DIRECTIONS>
Please reproduce the data in its entirety, word for word.

○ ○ ○ ○ ○

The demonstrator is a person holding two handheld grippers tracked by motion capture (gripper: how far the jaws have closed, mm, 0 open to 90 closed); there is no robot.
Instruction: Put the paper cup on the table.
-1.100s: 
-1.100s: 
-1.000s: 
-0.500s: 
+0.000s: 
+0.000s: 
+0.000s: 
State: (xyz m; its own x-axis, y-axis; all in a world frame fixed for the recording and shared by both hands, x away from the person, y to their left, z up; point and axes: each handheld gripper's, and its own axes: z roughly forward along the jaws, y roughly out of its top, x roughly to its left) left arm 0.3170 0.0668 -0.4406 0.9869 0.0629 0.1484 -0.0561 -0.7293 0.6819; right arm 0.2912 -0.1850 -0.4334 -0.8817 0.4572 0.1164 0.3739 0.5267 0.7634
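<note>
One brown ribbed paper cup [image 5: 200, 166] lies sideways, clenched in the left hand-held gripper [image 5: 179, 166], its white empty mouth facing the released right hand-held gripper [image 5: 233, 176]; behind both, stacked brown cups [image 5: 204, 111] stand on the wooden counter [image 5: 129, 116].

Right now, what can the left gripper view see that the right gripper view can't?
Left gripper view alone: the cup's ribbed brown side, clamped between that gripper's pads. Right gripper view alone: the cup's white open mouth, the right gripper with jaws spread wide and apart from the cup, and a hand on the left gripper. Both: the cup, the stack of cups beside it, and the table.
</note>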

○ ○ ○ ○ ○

FINISHED TASK>
The demonstrator is a person holding two handheld grippers tracked by motion capture (gripper: how far the jaws have closed, mm, 0 open to 90 closed); there is no robot.
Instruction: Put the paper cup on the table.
-1.100s: 
-1.100s: 
-1.000s: 
-0.500s: 
+0.000s: 
+0.000s: 
+0.000s: 
State: (xyz m; its own x-axis, y-axis; all in a world frame fixed for the recording and shared by both hands, x away from the person, y to their left, z up; point and axes: each handheld gripper's, and its own axes: z roughly forward along the jaws, y roughly out of its top, x roughly to its left) left arm 0.3170 0.0668 -0.4406 0.9869 0.0629 0.1484 -0.0561 -0.7293 0.6819; right arm 0.2912 -0.1850 -0.4334 -0.8817 0.4572 0.1164 0.3739 0.5267 0.7634
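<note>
One brown ribbed paper cup [image 5: 200, 166] lies sideways, clenched in the left hand-held gripper [image 5: 179, 166], its white empty mouth facing the released right hand-held gripper [image 5: 233, 176]; behind both, stacked brown cups [image 5: 204, 111] stand on the wooden counter [image 5: 129, 116].

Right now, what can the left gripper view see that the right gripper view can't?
Left gripper view alone: the cup's ribbed brown side, clamped between that gripper's pads. Right gripper view alone: the cup's white open mouth, the right gripper with jaws spread wide and apart from the cup, and a hand on the left gripper. Both: the cup, the stack of cups beside it, and the table.
</note>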

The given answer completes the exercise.